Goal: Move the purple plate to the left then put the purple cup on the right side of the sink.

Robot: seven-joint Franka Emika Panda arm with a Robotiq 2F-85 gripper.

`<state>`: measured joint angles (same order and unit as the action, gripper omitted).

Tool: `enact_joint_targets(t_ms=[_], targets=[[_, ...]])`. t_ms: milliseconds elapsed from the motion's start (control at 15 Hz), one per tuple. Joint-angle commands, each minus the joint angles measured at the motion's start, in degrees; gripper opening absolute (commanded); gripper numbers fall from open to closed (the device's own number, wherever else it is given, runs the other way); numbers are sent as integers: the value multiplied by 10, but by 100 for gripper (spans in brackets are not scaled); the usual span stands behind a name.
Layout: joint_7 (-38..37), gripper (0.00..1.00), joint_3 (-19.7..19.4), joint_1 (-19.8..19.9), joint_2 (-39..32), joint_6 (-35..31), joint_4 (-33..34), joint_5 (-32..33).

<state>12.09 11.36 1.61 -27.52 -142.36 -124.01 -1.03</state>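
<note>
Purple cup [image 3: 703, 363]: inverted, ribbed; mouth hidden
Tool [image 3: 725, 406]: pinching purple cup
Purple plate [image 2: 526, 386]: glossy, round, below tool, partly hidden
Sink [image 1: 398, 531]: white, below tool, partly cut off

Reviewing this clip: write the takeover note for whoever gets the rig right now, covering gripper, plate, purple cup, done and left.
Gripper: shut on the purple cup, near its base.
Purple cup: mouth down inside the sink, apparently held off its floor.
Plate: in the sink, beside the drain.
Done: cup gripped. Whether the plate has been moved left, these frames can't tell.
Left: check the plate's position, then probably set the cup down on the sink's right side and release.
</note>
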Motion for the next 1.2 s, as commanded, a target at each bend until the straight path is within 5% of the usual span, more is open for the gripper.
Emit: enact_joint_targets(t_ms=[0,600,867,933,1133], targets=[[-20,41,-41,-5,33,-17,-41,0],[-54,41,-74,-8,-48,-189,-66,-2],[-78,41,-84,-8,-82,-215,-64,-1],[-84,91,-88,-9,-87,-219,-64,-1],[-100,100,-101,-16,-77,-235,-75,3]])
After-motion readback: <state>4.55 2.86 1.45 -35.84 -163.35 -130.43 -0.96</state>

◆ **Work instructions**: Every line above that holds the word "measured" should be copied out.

◆ **Result below**:
`<state>`: measured joint angles (same order and unit as the action, gripper omitted).
Tool: `enact_joint_targets(t_ms=[_], targets=[[_, ...]])`. t_ms: milliseconds elapsed from the motion's start (control at 15 Hz), one per tuple. Joint-angle commands, each minus the joint angles measured at the motion's start, in degrees; gripper opening absolute (commanded); gripper numbers fall from open to closed (the device's own number, wherever else it is given, runs the other way); numbers are sent as integers: the value multiplied by 10, but by 100 for gripper (spans in brackets are not scaled); the usual span stands behind a name.

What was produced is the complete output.